O argumento central é que, para permanecer relevante, a Europa deve responder promovendo as suas próprias stablecoins denominadas em euros. Caso contrário, enfrentará um futuro de dolarização digital e perda de soberania monetária.
A principal lição? O relatório aponta a dinâmica regulamentar dos EUA, particularmente em torno da Lei CLARITY, como um dos principais impulsionadores desta urgência. A lógica é simples: uma regulamentação mais clara reforça as expectativas de que o dólar americano permanecerá dominante na era da moeda estável. Diante disso, a aprovação da lei parece mais um movimento estratégico para posicionar os Estados Unidos como a capital criptográfica global em meio à intensificação da concorrência internacional.


A regulamentação rigorosa é muitas vezes o primeiro passo para construir confiança.
É aqui que entra a Lei CLARITY. O projeto de lei visa colocar as exchanges de criptomoedas sob uma supervisão mais rigorosa, exigindo conformidade contra lavagem de dinheiro, semelhante aos padrões seguidos pelos bancos. Se for promulgada, dará naturalmente aos Estados Unidos uma vantagem estratégica na corrida às stablecoins em rápida expansão, ajudando a explicar por que razão o Presidente Donald Trump tem repetidamente manifestado apoio à legislação.

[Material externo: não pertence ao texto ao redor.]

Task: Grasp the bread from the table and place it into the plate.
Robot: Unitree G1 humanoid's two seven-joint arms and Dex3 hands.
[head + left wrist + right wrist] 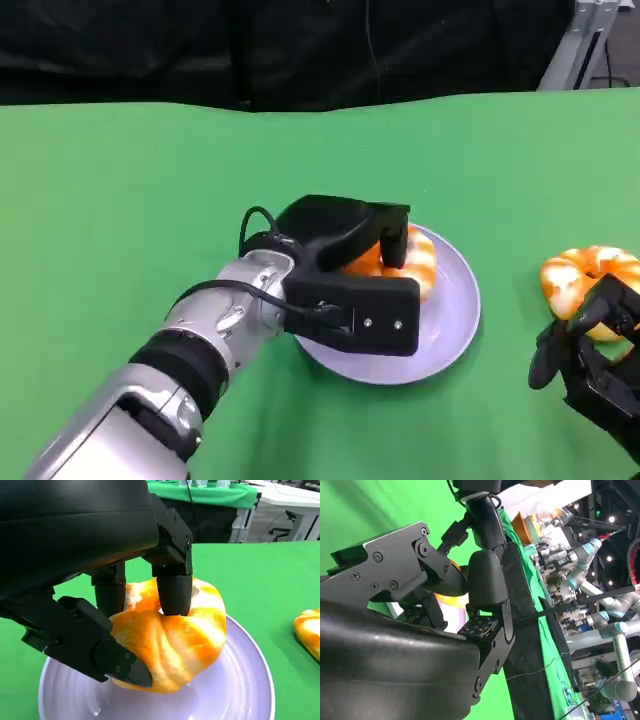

Como o presidente Trump enquadrou:
Os bancos estão a atingir lucros recordes e não vamos permitir que eles prejudiquem a nossa poderosa agenda criptográfica, que de outra forma poderia passar para a China se não cuidarmos da Lei CLARITY. A Lei GENIUS foi o primeiro grande passo dos EUA para tornar a América a capital criptográfica do mundo, e concluir a Lei CLARITY é o próximo passo para terminar o trabalho
Em conjunto, as enormes projeções de crescimento das stablecoins e o aumento da concorrência global sugerem que os Estados Unidos estão a posicionar-se ativamente para liderar a próxima fase das finanças digitais. Assim como a corrida pela IA, as stablecoins estão, portanto, começando a se assemelhar a uma nova corrida armamentista financeira entre as principais economias.
A implicação é clara: a aprovação da Lei CLARITY parece inevitável e não opcional. Consequentemente, poderia tornar-se um ponto de viragem para os mercados criptográficos, semelhante ao impacto dos ETFs em 2024, mas potencialmente numa escala muito maior, uma vez que posicionaria os EUA na vanguarda para se tornarem a capital criptográfica global.